→ **What the exercise asks**
In the copy, include all of the listing exactly and none of its pictures.

== == ==

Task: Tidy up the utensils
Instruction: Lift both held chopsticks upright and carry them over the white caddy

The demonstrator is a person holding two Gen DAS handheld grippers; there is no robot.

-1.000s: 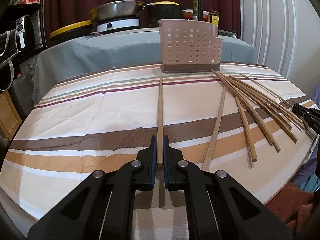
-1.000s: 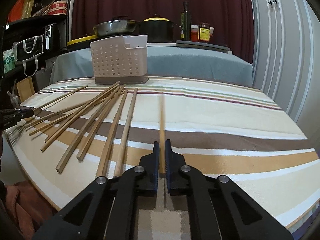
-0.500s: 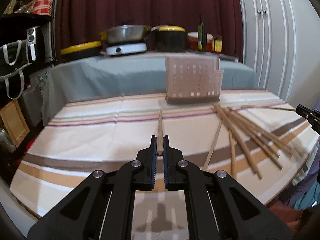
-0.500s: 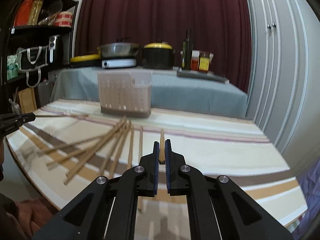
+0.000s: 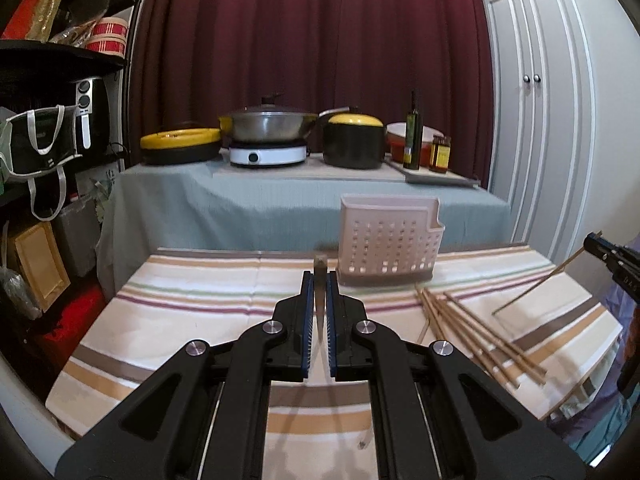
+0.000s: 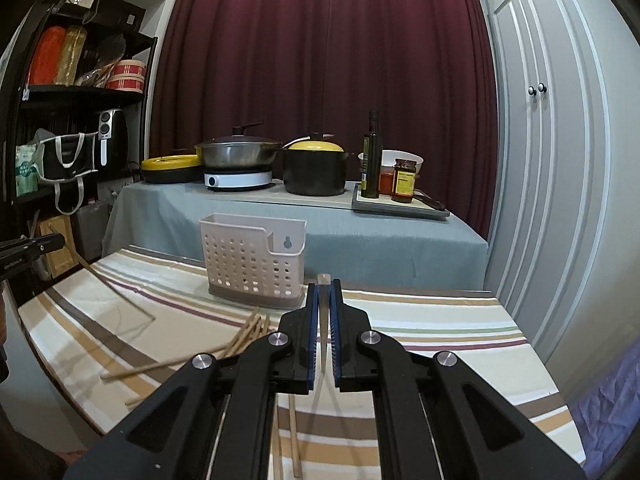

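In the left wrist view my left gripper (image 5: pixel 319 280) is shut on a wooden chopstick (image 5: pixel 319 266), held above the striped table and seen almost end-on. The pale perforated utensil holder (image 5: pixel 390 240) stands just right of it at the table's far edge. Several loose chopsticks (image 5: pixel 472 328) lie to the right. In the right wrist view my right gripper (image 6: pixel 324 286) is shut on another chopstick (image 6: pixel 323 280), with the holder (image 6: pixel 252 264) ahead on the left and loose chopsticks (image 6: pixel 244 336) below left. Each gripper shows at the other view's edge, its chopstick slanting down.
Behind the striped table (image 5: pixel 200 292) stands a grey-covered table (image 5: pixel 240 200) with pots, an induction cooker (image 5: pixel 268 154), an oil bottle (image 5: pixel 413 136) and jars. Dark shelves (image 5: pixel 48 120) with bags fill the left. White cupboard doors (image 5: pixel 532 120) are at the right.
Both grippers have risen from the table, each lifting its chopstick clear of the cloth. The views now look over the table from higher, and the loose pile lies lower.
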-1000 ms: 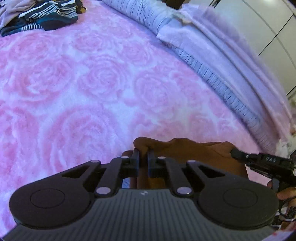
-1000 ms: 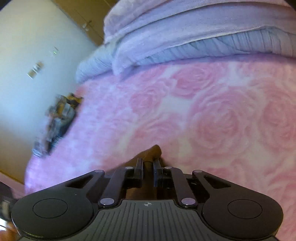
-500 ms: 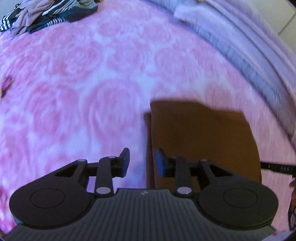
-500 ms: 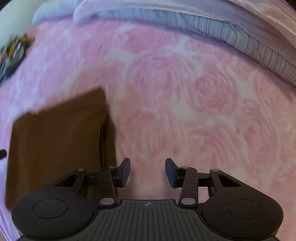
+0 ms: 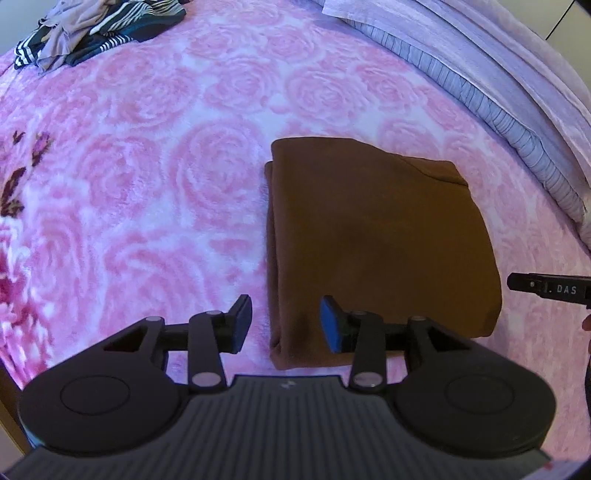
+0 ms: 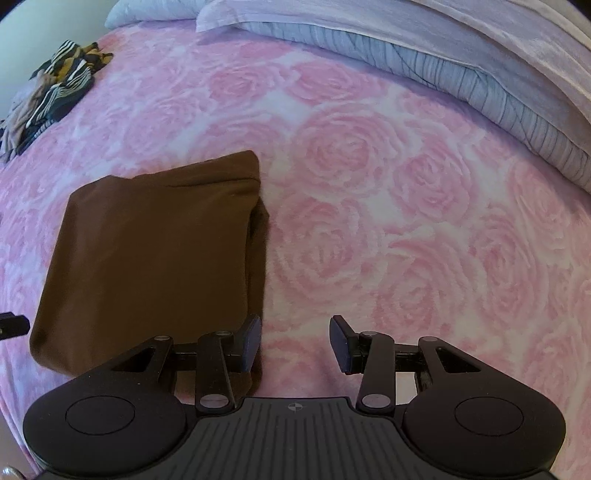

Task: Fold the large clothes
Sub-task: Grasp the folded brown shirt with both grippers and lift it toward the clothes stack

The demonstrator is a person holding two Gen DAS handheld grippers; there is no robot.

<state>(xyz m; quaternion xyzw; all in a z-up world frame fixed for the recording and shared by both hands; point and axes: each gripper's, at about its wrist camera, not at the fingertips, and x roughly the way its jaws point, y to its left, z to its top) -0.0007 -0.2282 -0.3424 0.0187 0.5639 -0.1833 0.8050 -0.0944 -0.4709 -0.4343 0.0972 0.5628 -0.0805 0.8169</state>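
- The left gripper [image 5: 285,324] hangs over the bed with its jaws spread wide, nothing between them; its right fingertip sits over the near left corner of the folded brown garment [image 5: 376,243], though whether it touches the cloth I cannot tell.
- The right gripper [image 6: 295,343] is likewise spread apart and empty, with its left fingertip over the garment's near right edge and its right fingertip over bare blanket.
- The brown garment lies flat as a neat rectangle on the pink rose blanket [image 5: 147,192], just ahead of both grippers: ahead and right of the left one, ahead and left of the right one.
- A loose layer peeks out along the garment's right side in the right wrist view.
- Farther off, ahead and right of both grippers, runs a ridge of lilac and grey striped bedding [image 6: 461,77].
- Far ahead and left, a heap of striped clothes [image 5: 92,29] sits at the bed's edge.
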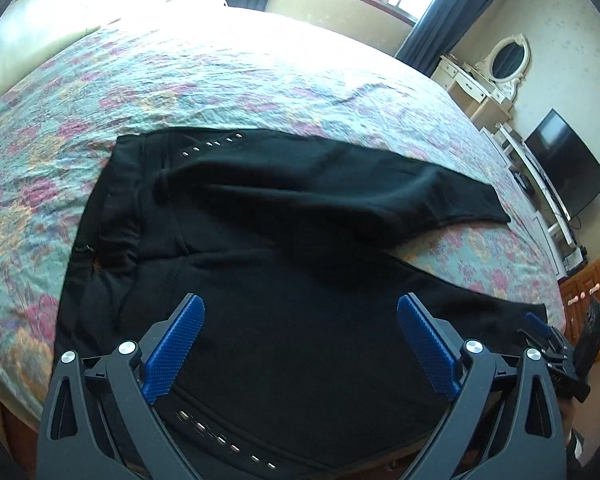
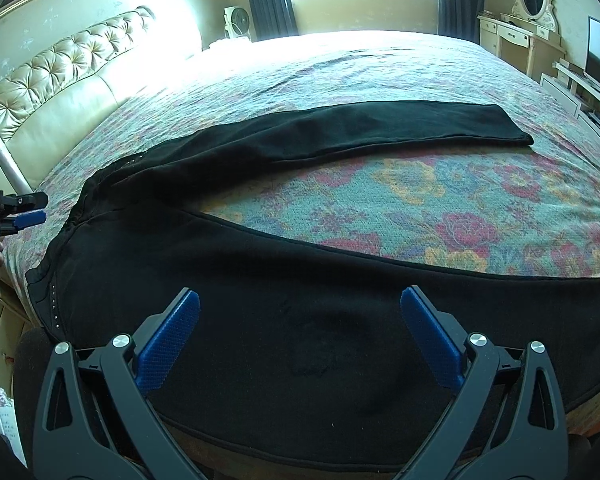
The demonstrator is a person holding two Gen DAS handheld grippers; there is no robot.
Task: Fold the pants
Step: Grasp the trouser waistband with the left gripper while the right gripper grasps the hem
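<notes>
While pants (image 1: pixel 284 264) lie spread on bed (image 1: pixel 236 76), legs splayed apart, left gripper (image 1: pixel 298 312) and right gripper (image 2: pixel 300 306) hover released. Fabric soft, limp, probably light; pinch near-leg edge, waistband.

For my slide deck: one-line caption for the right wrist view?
Open right tongs hover over black pants spread on a floral bedspread.

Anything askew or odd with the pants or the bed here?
Nothing stands out. The black pants lie spread on the floral bedspread, legs splayed apart, unfolded. Left gripper and right gripper are both open, holding nothing.
</notes>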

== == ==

→ **Response to the task**
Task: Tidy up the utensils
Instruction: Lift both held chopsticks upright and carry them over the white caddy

The demonstrator is a person holding two Gen DAS handheld grippers; there is no robot.

-1.000s: 
-1.000s: 
-0.500s: 
-0.500s: 
+0.000s: 
+0.000s: 

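In the left wrist view my left gripper (image 5: pixel 319 280) is shut on a wooden chopstick (image 5: pixel 319 266), held above the striped table and seen almost end-on. The pale perforated utensil holder (image 5: pixel 390 240) stands just right of it at the table's far edge. Several loose chopsticks (image 5: pixel 472 328) lie to the right. In the right wrist view my right gripper (image 6: pixel 324 286) is shut on another chopstick (image 6: pixel 323 280), with the holder (image 6: pixel 252 264) ahead on the left and loose chopsticks (image 6: pixel 244 336) below left. Each gripper shows at the other view's edge, its chopstick slanting down.
Behind the striped table (image 5: pixel 200 292) stands a grey-covered table (image 5: pixel 240 200) with pots, an induction cooker (image 5: pixel 268 154), an oil bottle (image 5: pixel 413 136) and jars. Dark shelves (image 5: pixel 48 120) with bags fill the left. White cupboard doors (image 5: pixel 532 120) are at the right.
Both grippers have risen from the table, each lifting its chopstick clear of the cloth. The views now look over the table from higher, and the loose pile lies lower.
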-1000 ms: 
-1000 ms: 
-500 ms: 
-500 ms: 
+0 ms: 
+0 ms: 

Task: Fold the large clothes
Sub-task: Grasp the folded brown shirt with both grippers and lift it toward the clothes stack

The demonstrator is a person holding two Gen DAS handheld grippers; there is no robot.

<state>(xyz m; quaternion xyzw; all in a z-up world frame fixed for the recording and shared by both hands; point and axes: each gripper's, at about its wrist camera, not at the fingertips, and x roughly the way its jaws point, y to its left, z to its top) -0.0007 -0.2282 -0.3424 0.0187 0.5639 -0.1833 0.8050 -0.0944 -0.4709 -0.4343 0.0972 0.5628 -0.0805 0.8169</state>
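- The left gripper [image 5: 285,324] hangs over the bed with its jaws spread wide, nothing between them; its right fingertip sits over the near left corner of the folded brown garment [image 5: 376,243], though whether it touches the cloth I cannot tell.
- The right gripper [image 6: 295,343] is likewise spread apart and empty, with its left fingertip over the garment's near right edge and its right fingertip over bare blanket.
- The brown garment lies flat as a neat rectangle on the pink rose blanket [image 5: 147,192], just ahead of both grippers: ahead and right of the left one, ahead and left of the right one.
- A loose layer peeks out along the garment's right side in the right wrist view.
- Farther off, ahead and right of both grippers, runs a ridge of lilac and grey striped bedding [image 6: 461,77].
- Far ahead and left, a heap of striped clothes [image 5: 92,29] sits at the bed's edge.
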The demonstrator is a person holding two Gen DAS handheld grippers; there is no robot.
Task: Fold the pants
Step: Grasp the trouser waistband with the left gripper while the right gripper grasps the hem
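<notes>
While pants (image 1: pixel 284 264) lie spread on bed (image 1: pixel 236 76), legs splayed apart, left gripper (image 1: pixel 298 312) and right gripper (image 2: pixel 300 306) hover released. Fabric soft, limp, probably light; pinch near-leg edge, waistband.

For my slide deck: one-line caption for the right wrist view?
Open right tongs hover over black pants spread on a floral bedspread.

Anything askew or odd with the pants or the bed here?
Nothing stands out. The black pants lie spread on the floral bedspread, legs splayed apart, unfolded. Left gripper and right gripper are both open, holding nothing.
</notes>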

Here the work on this exercise is complete.